§ **Required action**:
Would you retype the listing word for word, skipping its pictures?
START Stored data
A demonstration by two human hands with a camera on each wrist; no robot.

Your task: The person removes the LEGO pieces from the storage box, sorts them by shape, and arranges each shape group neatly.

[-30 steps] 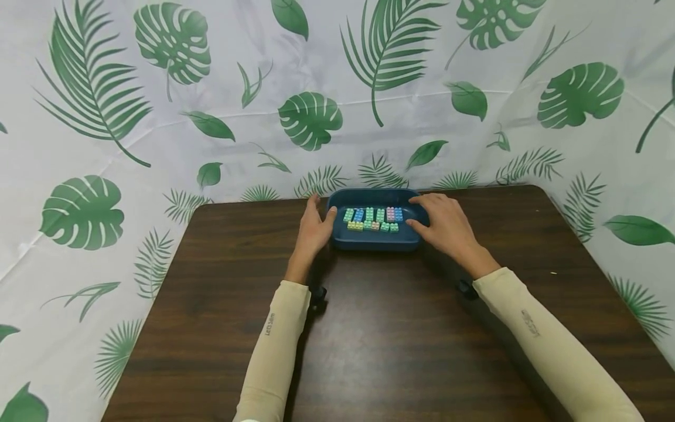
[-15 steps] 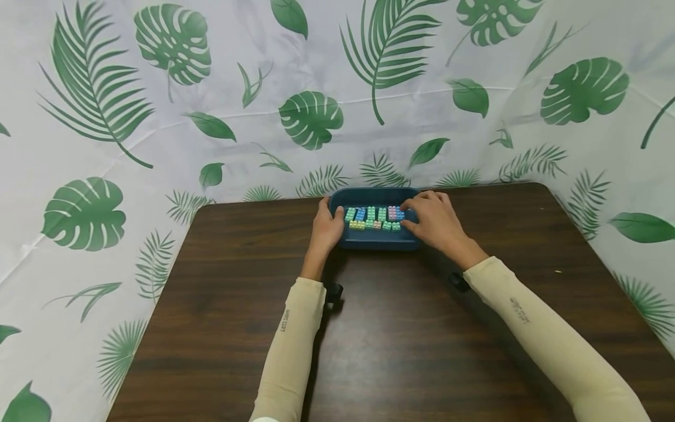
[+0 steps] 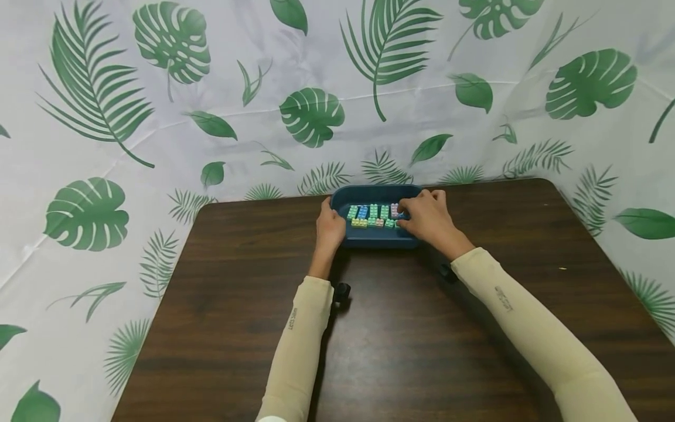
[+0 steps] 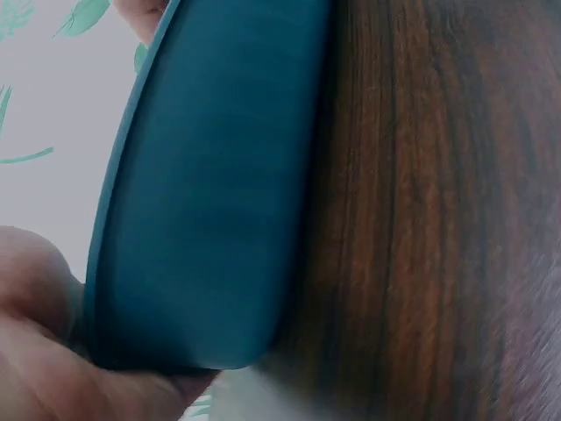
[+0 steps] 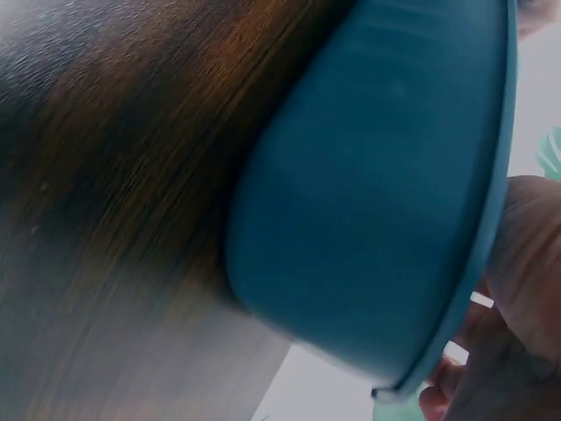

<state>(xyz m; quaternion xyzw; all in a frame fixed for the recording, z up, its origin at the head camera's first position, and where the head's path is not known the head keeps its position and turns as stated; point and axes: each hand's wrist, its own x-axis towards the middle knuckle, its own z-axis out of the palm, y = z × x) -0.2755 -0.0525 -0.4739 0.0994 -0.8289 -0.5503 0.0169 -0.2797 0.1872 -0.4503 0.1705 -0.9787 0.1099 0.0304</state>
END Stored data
§ **Output**:
A demonstration by two human hands with a camera on each wrist; no robot.

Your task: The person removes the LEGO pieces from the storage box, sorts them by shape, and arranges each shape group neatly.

[-30 steps] 
[-15 steps] 
[+0 steps] 
[+0 steps] 
[+0 steps] 

<state>(xyz m; quaternion xyzw; all in a frame fixed for the recording, z up, its origin at the head camera's first position, and where the head's path is not known the head keeps its position and turns as stated; point and axes: each hand's wrist, its own x-axis towards the middle knuckle, its own z-axis out of the palm, y = z × x) -0.2755 -0.0525 -0.4739 0.0994 -0.8289 -0.5503 0.0169 -0.2797 0.1872 -0.4503 0.1705 -0.9787 0.1099 0.0304</state>

No more output is needed here.